In 2022, everyone is talking about inflation. The cost of living is rising quickly, which can be a source of stress for many people, including retirees. The inflation risk is one of four financial risks associated with retirement. The longevity risk, the rate of return risk and the liquidity risk are also risks that could harm your finances.
The different risks still exist, but can cause more problems when you are retired, should you not have enough income for example. It is important to think about it before retiring, and sooner rather than later... Good financial planning, including a withdrawal plan, is the best tool to manage those risks.
By accumulating enough income before retirement and by planning adequately for the withdrawal of accrued amounts, you are giving yourself financial security.
Applying for your retirement pension under the Québec Pension Plan: a decision with impacts!
The age at which you apply for your retirement pension under the Québec Pension Plan (QPP) affects the amount of your pension. If, for some people, applying for their retirement pension as soon as they turn 60 is the best solution, in most cases, it is advantageous to apply for it later.
If you apply for your pension at age 60, it will be lower than if you apply for it at age 65. At age 70, your pension will be even higher.
Postponing applying for your pension under the
QPP can be an excellent solution to ensure that you will have a higher income when you retire, and therefore a better ability to manage the various financial risks related to retirement.
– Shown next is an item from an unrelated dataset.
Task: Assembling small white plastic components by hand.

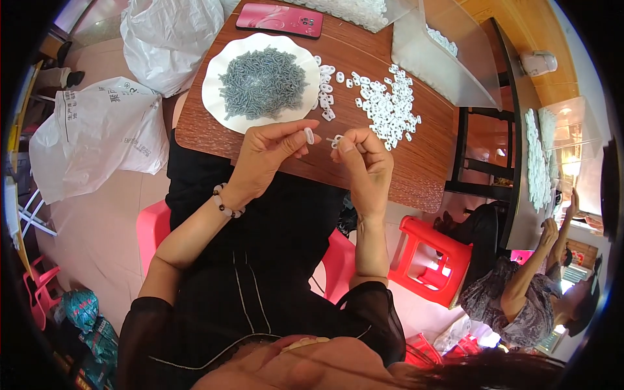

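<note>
My left hand (270,151) is closed, pinching a small white oval plastic piece (309,135) between thumb and finger. Facing it across a small gap, my right hand (365,166) pinches another white plastic piece (337,141), from which a thin short pin seems to stick out toward the left. Both hands are just above the near edge of the brown wooden table (273,140). Beyond my left hand, a wavy-rimmed white plate (213,91) bears a heap of small grey rod-like pins (263,83). A loose pile of white plastic pieces (390,107) spreads beyond my right hand; more lie beside the plate.
A pink phone (279,19) lies at the table's far edge. Clear bins (448,58) of white pieces stand far right. White sacks (97,136) fill the floor at left. A red stool (432,260) stands at right, near another person (520,292) working at a second table.
</note>
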The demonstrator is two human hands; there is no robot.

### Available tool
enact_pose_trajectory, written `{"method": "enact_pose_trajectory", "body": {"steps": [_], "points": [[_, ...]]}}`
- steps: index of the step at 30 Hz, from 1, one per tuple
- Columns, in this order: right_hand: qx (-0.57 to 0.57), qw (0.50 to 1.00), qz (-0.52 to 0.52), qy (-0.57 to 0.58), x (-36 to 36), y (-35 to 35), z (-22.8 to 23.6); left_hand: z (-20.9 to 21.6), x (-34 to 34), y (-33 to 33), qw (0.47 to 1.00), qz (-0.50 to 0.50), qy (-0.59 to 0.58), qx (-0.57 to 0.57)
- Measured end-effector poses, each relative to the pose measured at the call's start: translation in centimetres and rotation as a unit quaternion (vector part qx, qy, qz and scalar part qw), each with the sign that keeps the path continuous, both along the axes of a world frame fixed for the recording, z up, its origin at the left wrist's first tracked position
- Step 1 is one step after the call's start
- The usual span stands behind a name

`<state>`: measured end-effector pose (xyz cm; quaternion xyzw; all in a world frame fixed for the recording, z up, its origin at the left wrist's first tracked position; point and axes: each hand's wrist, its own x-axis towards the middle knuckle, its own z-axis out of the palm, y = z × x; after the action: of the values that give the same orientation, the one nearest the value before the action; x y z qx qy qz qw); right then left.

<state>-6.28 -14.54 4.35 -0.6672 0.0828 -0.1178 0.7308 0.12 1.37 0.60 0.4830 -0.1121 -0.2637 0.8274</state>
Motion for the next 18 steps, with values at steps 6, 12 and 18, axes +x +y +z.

Guaranteed income and income protected against inflation
It is also good to know that, among your various sources of retirement income, some of them are protected against the inflation risk. Such is the case for your retirement pension under the
QPP, which is indexed annually, in addition to being paid for life. Since it follows the inflation rate, you can count on the fact that it will keep its value over time. With this in mind, it can be wise to get the most out of it. To do so, you can first withdraw your investments that generate less income and that are likely to decrease in value on a long-term basis.
When should you apply for your pension? 5 factors to consider...
It seems obvious that postponing your pension under the
QPP has its advantages. However, several factors are to be considered in the equation. Retraite Québec recommends that you think about your personal situation based on 5 key factors:
- Your retirement income: will it be enough?
- Your state of health: are you in good health? Are there any conditions likely to reduce your life expectancy?
- The impact of your retirement pension on your taxes
- Whether or not you have personal retirement savings (RRSP, VRSP, TFSA, etc.)
- The interrelation between the different public programs; is the income you expect to receive at age 65 lower than the eligibility threshold of the Guaranteed Income Supplement?
If you think that you will need income over a long period, if you are in good health or if you have personal retirement savings that you can use first, why not postpone your application for a retirement pension under the
QPP and get the most out of it?
If, however, your life expectancy is limited or if you consider increasing your income over a short period because you will be eligible for other benefits at age 65, you could apply for your pension under the
QPP sooner.
The idea is to fully understand your situation and to do your utmost to ensure that you will have enough income throughout retirement and to better manage the financial risks related to retirement.
Do not hesitate to consult an expert on financial planning, who will guide you through organizing that aspect before you retire.